__DATA FOR THIS EXERCISE__
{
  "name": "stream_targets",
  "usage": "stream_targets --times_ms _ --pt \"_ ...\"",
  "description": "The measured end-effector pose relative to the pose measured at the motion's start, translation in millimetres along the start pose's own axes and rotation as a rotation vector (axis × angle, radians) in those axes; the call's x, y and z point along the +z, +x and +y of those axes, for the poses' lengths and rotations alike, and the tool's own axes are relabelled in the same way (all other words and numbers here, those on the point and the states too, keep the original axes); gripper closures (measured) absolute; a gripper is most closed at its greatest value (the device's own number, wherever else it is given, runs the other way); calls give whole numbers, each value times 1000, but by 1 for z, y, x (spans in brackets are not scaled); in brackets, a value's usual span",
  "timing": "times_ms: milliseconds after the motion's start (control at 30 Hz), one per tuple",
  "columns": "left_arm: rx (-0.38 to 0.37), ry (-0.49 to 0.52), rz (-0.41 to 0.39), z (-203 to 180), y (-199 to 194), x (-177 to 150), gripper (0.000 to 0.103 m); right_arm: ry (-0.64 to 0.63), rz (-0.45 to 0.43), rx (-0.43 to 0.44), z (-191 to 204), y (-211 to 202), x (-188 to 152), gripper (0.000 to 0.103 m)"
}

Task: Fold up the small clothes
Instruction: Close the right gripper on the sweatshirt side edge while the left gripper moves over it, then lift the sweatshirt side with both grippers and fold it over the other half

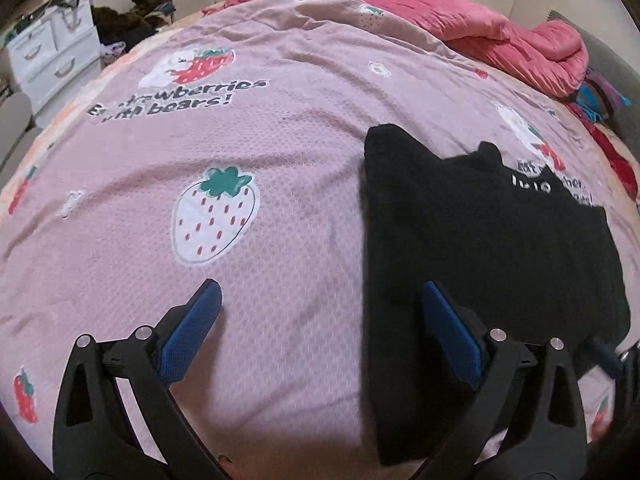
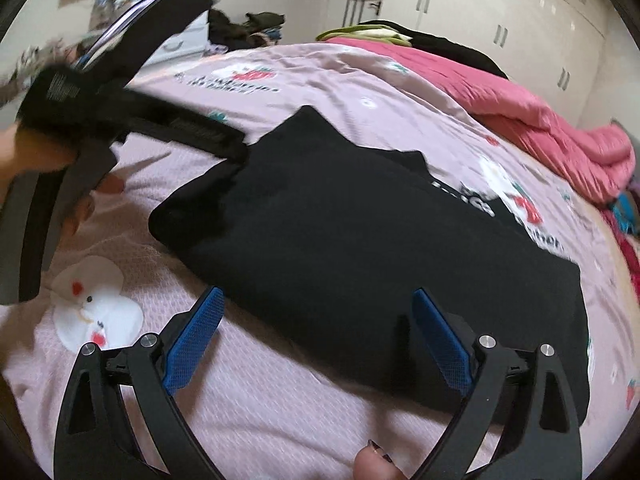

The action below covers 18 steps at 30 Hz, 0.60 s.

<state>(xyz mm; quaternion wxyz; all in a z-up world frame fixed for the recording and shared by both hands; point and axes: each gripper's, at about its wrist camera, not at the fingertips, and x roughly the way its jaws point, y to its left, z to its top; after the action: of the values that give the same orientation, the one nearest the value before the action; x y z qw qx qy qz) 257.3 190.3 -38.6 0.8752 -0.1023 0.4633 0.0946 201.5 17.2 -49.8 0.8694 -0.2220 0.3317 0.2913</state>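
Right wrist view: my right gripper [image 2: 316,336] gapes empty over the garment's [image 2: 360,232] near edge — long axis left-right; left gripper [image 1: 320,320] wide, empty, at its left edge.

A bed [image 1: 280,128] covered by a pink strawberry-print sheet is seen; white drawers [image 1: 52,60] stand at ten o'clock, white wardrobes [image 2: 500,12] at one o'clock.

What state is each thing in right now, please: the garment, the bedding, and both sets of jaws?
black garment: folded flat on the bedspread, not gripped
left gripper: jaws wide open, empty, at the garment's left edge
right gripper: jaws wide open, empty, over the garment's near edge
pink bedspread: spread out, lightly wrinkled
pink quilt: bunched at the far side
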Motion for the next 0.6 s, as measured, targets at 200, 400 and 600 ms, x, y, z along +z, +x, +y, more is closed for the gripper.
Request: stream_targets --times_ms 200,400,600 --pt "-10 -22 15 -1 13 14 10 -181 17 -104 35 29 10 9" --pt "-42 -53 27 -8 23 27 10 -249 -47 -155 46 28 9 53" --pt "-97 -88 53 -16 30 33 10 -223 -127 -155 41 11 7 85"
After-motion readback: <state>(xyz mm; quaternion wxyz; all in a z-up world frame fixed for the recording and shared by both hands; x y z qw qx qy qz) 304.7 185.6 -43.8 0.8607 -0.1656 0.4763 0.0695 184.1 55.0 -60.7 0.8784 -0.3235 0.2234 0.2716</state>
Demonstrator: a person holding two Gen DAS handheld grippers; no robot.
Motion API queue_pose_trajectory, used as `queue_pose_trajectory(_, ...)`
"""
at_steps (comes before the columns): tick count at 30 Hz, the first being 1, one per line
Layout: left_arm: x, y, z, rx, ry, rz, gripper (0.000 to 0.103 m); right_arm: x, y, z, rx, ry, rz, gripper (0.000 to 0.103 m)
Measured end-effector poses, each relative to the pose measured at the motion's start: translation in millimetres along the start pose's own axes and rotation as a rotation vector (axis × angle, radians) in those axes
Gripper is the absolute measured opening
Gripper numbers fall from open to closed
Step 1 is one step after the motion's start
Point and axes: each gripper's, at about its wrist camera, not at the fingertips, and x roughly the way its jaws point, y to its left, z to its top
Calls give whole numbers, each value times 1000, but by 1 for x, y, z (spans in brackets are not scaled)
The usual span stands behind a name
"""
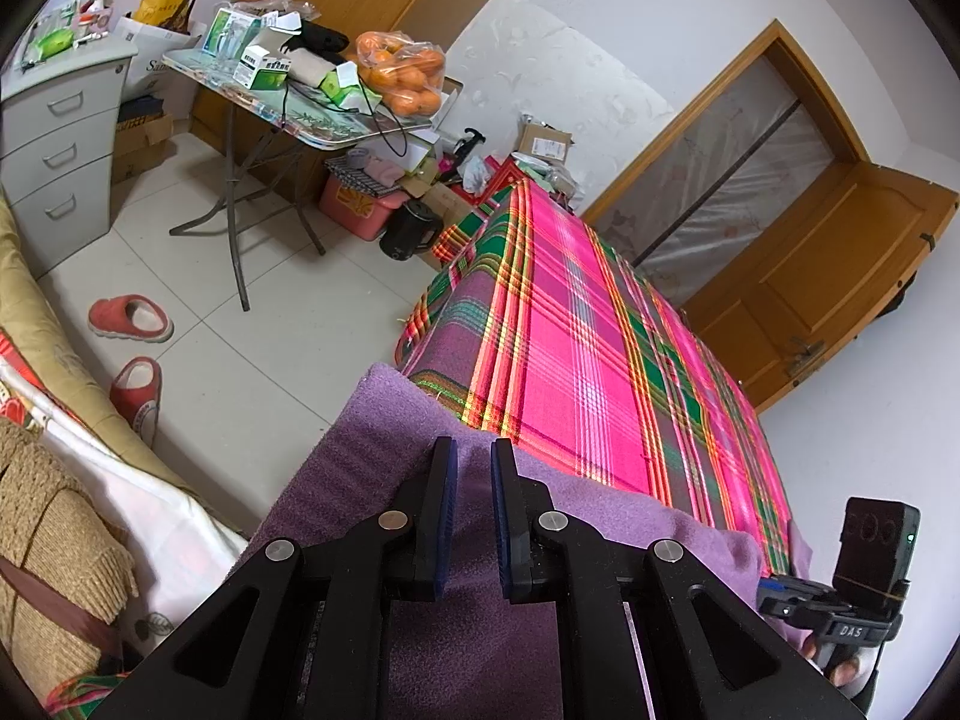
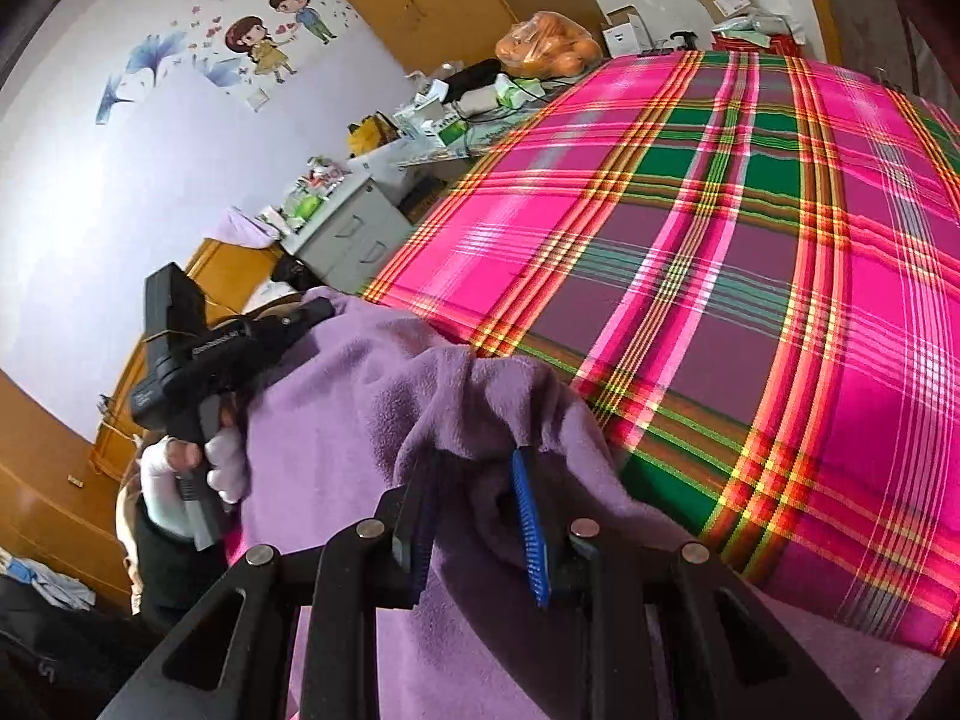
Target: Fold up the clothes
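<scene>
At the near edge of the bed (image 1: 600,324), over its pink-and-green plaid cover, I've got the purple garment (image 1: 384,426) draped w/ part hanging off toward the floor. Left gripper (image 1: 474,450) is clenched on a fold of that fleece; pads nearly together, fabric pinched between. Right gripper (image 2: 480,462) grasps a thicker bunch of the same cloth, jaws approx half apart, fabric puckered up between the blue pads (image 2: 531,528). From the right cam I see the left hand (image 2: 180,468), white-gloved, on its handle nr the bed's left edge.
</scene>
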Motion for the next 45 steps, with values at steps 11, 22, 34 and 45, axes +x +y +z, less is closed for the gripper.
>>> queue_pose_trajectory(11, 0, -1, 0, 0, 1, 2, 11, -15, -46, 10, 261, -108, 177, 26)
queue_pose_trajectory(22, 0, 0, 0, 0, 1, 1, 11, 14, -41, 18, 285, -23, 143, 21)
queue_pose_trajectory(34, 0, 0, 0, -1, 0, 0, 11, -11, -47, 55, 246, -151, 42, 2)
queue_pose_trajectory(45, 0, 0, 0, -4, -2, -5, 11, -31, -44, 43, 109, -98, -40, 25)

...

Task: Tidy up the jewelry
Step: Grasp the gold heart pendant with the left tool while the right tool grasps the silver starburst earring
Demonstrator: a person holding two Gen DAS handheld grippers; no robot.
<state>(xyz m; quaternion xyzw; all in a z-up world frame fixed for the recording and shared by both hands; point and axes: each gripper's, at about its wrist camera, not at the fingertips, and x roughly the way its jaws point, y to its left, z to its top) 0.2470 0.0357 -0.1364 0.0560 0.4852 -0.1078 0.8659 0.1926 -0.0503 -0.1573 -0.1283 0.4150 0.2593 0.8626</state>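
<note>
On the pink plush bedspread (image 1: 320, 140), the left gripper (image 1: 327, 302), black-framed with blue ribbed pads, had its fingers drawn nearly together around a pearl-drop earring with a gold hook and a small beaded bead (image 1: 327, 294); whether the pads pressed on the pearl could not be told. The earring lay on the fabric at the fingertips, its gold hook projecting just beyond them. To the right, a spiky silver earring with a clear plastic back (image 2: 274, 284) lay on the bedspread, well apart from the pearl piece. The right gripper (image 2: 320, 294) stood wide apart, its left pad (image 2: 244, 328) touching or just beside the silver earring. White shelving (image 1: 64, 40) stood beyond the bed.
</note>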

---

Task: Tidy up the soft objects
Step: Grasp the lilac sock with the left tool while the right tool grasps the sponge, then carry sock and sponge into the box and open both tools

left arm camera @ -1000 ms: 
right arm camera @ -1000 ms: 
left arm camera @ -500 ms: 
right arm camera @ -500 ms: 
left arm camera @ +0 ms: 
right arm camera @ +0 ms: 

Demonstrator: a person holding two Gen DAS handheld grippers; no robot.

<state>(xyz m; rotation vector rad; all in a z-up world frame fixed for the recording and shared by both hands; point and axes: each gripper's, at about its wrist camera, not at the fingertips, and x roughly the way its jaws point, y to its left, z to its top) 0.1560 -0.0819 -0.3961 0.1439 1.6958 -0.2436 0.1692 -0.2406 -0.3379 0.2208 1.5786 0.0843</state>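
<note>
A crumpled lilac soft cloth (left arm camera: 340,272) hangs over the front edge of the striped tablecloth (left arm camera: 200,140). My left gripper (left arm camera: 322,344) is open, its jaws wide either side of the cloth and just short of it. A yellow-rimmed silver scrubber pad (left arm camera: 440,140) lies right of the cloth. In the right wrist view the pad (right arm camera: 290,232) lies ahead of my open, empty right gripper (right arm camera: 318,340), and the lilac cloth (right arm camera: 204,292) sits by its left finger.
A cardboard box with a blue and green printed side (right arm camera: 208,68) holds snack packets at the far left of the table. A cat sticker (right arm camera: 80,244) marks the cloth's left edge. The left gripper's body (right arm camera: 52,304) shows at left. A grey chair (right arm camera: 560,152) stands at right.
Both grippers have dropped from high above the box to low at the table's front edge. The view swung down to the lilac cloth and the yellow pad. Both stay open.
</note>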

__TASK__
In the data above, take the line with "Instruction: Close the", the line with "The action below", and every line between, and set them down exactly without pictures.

__ANSWER TO THE EXERCISE__
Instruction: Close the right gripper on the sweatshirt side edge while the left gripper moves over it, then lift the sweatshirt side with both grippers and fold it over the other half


The action below covers 18 steps at 30 Hz, 0.60 s.

This answer is now complete.